>>>>>
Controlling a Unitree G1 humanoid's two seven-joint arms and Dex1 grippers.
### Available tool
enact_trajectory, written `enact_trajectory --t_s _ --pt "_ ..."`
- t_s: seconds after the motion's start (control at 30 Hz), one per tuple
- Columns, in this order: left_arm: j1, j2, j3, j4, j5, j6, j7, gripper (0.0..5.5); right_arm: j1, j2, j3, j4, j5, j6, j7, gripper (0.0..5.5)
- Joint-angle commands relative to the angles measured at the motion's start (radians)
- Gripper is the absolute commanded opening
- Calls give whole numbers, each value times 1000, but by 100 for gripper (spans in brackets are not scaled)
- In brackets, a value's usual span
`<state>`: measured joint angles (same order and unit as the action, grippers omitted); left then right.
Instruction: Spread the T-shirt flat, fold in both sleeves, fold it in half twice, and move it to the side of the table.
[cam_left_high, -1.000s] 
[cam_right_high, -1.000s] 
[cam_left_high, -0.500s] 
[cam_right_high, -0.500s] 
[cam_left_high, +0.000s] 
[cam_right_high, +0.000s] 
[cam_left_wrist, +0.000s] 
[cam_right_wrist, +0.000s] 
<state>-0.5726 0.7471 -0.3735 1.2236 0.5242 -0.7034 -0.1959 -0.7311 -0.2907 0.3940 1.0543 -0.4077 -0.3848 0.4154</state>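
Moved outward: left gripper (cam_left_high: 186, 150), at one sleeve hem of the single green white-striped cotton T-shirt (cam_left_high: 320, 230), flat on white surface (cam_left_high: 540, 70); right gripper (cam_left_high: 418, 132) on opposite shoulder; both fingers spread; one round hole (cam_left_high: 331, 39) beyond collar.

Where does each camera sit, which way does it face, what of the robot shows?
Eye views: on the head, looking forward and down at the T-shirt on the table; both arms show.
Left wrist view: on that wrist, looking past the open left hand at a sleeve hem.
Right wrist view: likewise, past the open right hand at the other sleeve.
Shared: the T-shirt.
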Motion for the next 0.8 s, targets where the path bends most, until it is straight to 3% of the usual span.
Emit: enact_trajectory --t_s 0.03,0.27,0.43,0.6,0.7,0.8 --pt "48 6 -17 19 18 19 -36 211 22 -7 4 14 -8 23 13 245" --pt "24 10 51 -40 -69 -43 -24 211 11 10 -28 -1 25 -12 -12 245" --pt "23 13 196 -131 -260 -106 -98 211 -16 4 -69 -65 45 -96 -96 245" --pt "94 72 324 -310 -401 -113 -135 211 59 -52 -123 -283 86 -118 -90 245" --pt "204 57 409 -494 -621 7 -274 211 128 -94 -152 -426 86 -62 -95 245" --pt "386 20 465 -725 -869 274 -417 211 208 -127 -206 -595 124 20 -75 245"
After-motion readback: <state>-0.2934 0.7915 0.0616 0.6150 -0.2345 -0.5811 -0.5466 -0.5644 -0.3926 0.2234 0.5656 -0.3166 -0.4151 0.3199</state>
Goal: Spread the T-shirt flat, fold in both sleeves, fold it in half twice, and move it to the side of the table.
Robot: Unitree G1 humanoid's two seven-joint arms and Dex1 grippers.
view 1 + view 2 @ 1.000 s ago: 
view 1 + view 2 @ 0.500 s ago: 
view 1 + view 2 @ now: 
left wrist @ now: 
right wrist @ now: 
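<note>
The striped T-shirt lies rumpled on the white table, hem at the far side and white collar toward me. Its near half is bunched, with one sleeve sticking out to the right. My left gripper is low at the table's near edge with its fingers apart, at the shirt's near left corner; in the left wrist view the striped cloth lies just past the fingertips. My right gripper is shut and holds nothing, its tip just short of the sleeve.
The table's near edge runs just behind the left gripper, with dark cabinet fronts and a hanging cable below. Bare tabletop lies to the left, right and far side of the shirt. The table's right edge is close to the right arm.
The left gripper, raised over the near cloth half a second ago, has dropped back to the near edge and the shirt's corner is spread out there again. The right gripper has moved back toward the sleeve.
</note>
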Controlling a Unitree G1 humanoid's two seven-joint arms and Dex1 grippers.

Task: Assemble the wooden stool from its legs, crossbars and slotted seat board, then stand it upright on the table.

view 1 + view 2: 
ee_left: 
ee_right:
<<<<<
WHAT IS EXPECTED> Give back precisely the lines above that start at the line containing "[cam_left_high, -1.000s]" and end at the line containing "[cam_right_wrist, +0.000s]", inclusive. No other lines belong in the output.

OUTPUT>
[cam_left_high, -1.000s] 
[cam_right_high, -1.000s] 
[cam_left_high, -0.500s] 
[cam_right_high, -0.500s] 
[cam_left_high, +0.000s] 
[cam_right_high, +0.000s] 
[cam_left_wrist, +0.000s] 
[cam_right_wrist, +0.000s] 

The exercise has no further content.